**PROBLEM TO WORK ON:** Repeat the data exactly, leaving out any image.

**SUPPLIED RECORDS:**
------

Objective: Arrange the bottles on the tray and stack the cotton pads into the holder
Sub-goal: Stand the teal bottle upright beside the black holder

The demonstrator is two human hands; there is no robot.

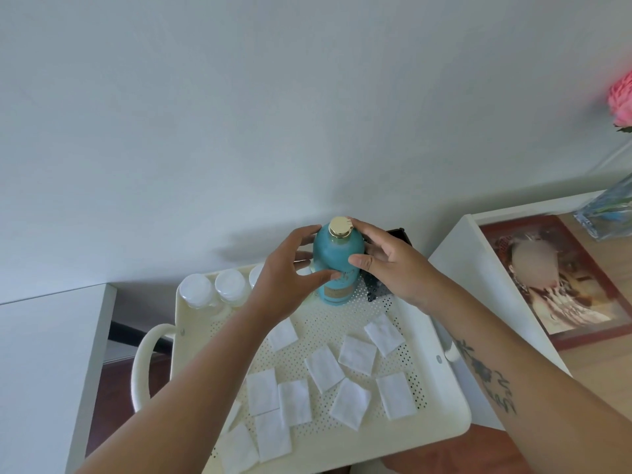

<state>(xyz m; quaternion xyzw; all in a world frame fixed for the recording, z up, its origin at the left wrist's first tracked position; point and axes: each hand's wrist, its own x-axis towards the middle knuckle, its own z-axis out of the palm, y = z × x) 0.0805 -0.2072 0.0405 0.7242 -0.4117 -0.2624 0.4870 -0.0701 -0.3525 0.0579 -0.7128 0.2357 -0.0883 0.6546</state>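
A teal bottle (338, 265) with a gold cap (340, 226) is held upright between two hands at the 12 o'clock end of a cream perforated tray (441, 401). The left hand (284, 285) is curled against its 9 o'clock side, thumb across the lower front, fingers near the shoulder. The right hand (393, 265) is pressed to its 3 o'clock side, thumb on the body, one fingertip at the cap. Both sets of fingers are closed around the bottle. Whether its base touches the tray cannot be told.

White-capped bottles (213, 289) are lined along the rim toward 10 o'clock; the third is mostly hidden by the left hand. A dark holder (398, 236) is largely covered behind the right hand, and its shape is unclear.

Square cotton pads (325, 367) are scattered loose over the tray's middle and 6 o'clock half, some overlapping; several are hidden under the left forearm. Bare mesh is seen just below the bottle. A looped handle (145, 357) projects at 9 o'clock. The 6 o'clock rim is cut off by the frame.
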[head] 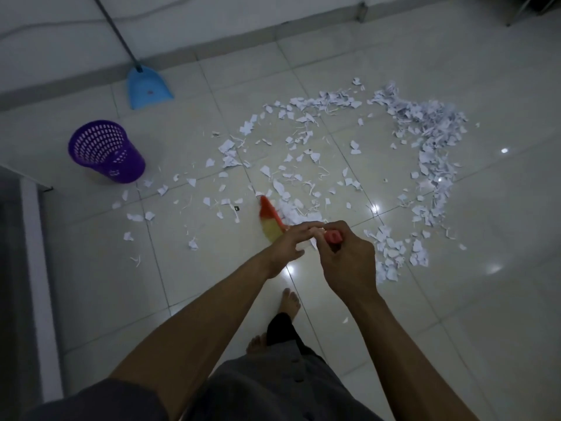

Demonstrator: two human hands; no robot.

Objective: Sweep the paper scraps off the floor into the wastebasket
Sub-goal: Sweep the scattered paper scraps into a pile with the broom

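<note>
White paper scraps [425, 138] lie scattered over the tiled floor, thickest in an arc at the right and thinner toward the left. A broom with red and yellow bristles [270, 221] rests on the floor among the scraps in front of me. My right hand [346, 259] grips the red top of its handle [333, 237]. My left hand [293, 241] reaches across with fingers extended, its fingertips touching the handle beside the right hand. A purple perforated wastebasket [104, 151] stands upright at the left, apart from the scraps.
A blue dustpan [148, 86] with a long grey handle leans against the wall at the back left. My bare feet [290, 302] stand just behind the broom. A pale door frame [36, 268] borders the left edge. Furniture legs show at the top right.
</note>
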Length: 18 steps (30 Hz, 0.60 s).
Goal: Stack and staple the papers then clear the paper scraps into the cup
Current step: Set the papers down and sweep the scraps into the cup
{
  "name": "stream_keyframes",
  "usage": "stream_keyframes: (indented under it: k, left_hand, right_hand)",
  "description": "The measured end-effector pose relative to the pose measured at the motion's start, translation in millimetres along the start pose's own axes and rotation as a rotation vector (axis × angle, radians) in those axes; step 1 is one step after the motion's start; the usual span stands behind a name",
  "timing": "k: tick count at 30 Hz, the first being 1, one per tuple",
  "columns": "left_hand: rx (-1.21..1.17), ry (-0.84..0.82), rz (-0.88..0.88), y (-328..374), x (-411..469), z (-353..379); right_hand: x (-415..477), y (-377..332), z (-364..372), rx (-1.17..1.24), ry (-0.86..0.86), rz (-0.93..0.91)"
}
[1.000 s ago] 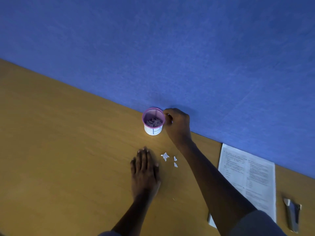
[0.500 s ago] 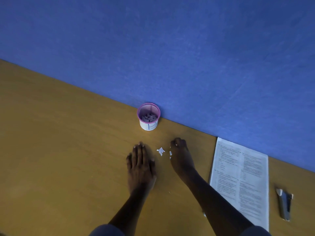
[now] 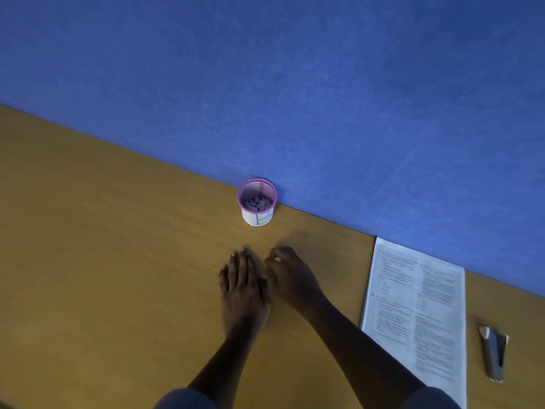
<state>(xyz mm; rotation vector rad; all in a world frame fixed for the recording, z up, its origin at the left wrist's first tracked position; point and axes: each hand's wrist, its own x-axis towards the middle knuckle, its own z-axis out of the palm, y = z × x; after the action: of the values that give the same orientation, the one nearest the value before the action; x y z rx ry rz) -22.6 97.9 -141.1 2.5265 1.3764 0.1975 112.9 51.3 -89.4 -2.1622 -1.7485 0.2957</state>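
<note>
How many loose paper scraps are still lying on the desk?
0 clearly visible on the desk; some may hide under the right hand or left hand. Others fill the cup.

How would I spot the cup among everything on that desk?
Follow the blue wall down to the wooden desk. The cup stands against it, beyond both hands: small, round, pink mesh rim, white base, scraps inside, unlike the flat papers and stapler.

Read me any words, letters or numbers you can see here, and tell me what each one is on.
"P": a hand-drawn purple mark, apparently that letter, on the white band of the cup.
Papers: two columns of printed text, too small and blurred to read.
Stapler: no readable marking.
</note>
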Motion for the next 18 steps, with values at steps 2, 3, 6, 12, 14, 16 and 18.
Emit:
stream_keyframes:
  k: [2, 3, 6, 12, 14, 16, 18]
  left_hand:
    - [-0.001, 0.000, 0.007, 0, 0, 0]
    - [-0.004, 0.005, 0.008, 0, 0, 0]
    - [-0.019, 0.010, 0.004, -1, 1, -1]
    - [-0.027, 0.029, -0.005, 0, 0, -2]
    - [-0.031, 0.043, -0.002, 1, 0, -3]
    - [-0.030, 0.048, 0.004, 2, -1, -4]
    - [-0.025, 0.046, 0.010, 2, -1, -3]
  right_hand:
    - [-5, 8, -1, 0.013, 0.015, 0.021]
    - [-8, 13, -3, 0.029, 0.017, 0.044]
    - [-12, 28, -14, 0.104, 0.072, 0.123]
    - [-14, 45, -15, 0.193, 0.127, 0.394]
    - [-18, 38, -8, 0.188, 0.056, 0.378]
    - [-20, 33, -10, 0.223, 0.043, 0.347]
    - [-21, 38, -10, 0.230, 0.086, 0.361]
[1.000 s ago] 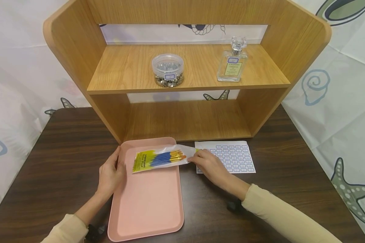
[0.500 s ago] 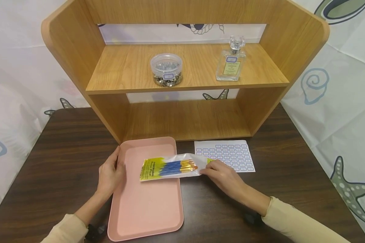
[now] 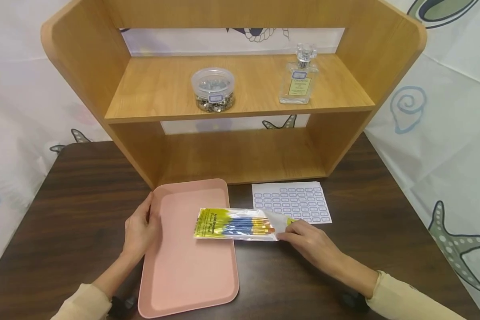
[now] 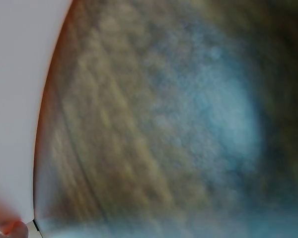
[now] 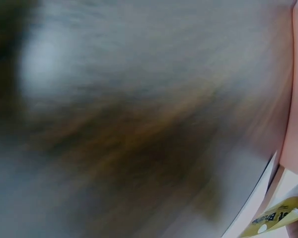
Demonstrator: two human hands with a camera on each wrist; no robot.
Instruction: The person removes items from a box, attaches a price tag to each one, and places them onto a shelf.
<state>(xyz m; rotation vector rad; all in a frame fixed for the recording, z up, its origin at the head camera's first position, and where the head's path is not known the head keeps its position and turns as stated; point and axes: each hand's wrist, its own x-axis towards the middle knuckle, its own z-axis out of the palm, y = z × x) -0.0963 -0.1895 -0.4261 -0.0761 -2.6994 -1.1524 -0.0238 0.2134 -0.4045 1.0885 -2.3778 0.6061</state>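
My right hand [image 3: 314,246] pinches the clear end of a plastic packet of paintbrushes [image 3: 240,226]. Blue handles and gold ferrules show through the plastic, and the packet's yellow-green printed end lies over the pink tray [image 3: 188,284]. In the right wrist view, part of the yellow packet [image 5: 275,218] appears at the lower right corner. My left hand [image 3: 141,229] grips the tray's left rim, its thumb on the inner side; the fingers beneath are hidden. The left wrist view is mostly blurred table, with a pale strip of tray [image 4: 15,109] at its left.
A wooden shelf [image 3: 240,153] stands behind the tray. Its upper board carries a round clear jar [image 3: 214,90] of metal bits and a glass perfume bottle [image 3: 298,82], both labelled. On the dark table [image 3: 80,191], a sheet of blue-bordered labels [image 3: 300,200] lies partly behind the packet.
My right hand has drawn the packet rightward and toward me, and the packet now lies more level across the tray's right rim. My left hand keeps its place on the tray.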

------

**TASK ANSWER:**
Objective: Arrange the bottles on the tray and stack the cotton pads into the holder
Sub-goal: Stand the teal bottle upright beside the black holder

The demonstrator is two human hands; there is no robot.


<state>(xyz m; quaternion xyzw; all in a world frame fixed for the recording, z up, its origin at the left wrist's first tracked position; point and axes: each hand's wrist, its own x-axis towards the middle knuckle, its own z-axis out of the palm, y = z × x) 0.0805 -0.2072 0.0405 0.7242 -0.4117 -0.2624 0.4870 -0.0701 -0.3525 0.0579 -0.7128 0.2357 -0.0883 0.6546</state>
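A teal bottle (338, 265) with a gold cap (340, 226) is held upright between two hands at the 12 o'clock end of a cream perforated tray (441, 401). The left hand (284, 285) is curled against its 9 o'clock side, thumb across the lower front, fingers near the shoulder. The right hand (393, 265) is pressed to its 3 o'clock side, thumb on the body, one fingertip at the cap. Both sets of fingers are closed around the bottle. Whether its base touches the tray cannot be told.

White-capped bottles (213, 289) are lined along the rim toward 10 o'clock; the third is mostly hidden by the left hand. A dark holder (398, 236) is largely covered behind the right hand, and its shape is unclear.

Square cotton pads (325, 367) are scattered loose over the tray's middle and 6 o'clock half, some overlapping; several are hidden under the left forearm. Bare mesh is seen just below the bottle. A looped handle (145, 357) projects at 9 o'clock. The 6 o'clock rim is cut off by the frame.
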[head] 

Demonstrator: two human hands; no robot.

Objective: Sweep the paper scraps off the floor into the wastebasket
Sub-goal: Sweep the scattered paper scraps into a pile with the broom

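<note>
White paper scraps [425, 138] lie scattered over the tiled floor, thickest in an arc at the right and thinner toward the left. A broom with red and yellow bristles [270, 221] rests on the floor among the scraps in front of me. My right hand [346, 259] grips the red top of its handle [333, 237]. My left hand [293, 241] reaches across with fingers extended, its fingertips touching the handle beside the right hand. A purple perforated wastebasket [104, 151] stands upright at the left, apart from the scraps.
A blue dustpan [148, 86] with a long grey handle leans against the wall at the back left. My bare feet [290, 302] stand just behind the broom. A pale door frame [36, 268] borders the left edge. Furniture legs show at the top right.
</note>
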Length: 18 steps (30 Hz, 0.60 s).
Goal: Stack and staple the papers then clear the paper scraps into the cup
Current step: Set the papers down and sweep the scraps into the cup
{
  "name": "stream_keyframes",
  "usage": "stream_keyframes: (indented under it: k, left_hand, right_hand)",
  "description": "The measured end-effector pose relative to the pose measured at the motion's start, translation in millimetres along the start pose's own axes and rotation as a rotation vector (axis × angle, radians) in those axes; step 1 is one step after the motion's start; the usual span stands behind a name",
  "timing": "k: tick count at 30 Hz, the first being 1, one per tuple",
  "columns": "left_hand: rx (-1.21..1.17), ry (-0.84..0.82), rz (-0.88..0.88), y (-328..374), x (-411..469), z (-353..379); right_hand: x (-415..477), y (-377..332), z (-364..372), rx (-1.17..1.24), ry (-0.86..0.86), rz (-0.93..0.91)"
}
[1.000 s ago] 
[0.500 s ago] 
[now] 
<state>(xyz mm; rotation vector rad; all in a world frame fixed for the recording, z up, its origin at the left wrist's first tracked position; point and axes: each hand's wrist, its own x-axis towards the middle knuckle, its own z-axis out of the palm, y = z × x; after the action: of the values that give the same orientation, the one nearest the value before the action; x y z rx ry rz) -22.6 97.9 -141.1 2.5265 1.3764 0.1975 112.9 51.3 -89.4 -2.1622 -1.7485 0.2957</state>
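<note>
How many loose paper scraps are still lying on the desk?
0 clearly visible on the desk; some may hide under the right hand or left hand. Others fill the cup.

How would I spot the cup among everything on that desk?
Follow the blue wall down to the wooden desk. The cup stands against it, beyond both hands: small, round, pink mesh rim, white base, scraps inside, unlike the flat papers and stapler.

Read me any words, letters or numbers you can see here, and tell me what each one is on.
"P": a hand-drawn purple mark, apparently that letter, on the white band of the cup.
Papers: two columns of printed text, too small and blurred to read.
Stapler: no readable marking.
</note>
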Motion for the next 18 steps, with values at steps 2, 3, 6, 12, 14, 16 and 18.
Emit:
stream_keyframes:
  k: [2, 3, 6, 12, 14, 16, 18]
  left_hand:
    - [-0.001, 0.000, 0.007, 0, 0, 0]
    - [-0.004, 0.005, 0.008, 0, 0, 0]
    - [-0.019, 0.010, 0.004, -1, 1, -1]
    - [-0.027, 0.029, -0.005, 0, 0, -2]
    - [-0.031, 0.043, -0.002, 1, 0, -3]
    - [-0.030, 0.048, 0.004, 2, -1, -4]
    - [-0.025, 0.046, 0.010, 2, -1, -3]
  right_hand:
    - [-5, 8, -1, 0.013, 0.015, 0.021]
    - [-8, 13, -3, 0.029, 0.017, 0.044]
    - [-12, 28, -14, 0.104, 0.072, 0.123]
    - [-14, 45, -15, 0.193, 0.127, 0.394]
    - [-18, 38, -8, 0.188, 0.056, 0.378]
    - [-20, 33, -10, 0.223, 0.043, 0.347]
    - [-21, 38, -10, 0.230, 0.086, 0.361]
[1.000 s ago] 
[0.500 s ago] 
[now] 
[now] 
[now] 
Demonstrator: two human hands with a camera on each wrist; no robot.
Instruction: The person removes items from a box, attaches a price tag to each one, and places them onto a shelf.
<state>(xyz m; rotation vector rad; all in a frame fixed for the recording, z up, its origin at the head camera's first position, and where the head's path is not known the head keeps its position and turns as stated; point and axes: each hand's wrist, its own x-axis towards the middle knuckle, its own z-axis out of the palm, y = z × x) -0.0963 -0.1895 -0.4261 -0.0761 -2.6994 -1.1524 -0.0238 0.2134 -0.4045 1.0885 -2.3778 0.6061</state>
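My right hand [image 3: 314,246] pinches the clear end of a plastic packet of paintbrushes [image 3: 240,226]. Blue handles and gold ferrules show through the plastic, and the packet's yellow-green printed end lies over the pink tray [image 3: 188,284]. In the right wrist view, part of the yellow packet [image 5: 275,218] appears at the lower right corner. My left hand [image 3: 141,229] grips the tray's left rim, its thumb on the inner side; the fingers beneath are hidden. The left wrist view is mostly blurred table, with a pale strip of tray [image 4: 15,109] at its left.
A wooden shelf [image 3: 240,153] stands behind the tray. Its upper board carries a round clear jar [image 3: 214,90] of metal bits and a glass perfume bottle [image 3: 298,82], both labelled. On the dark table [image 3: 80,191], a sheet of blue-bordered labels [image 3: 300,200] lies partly behind the packet.
My right hand has drawn the packet rightward and toward me, and the packet now lies more level across the tray's right rim. My left hand keeps its place on the tray.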

The answer requires no additions.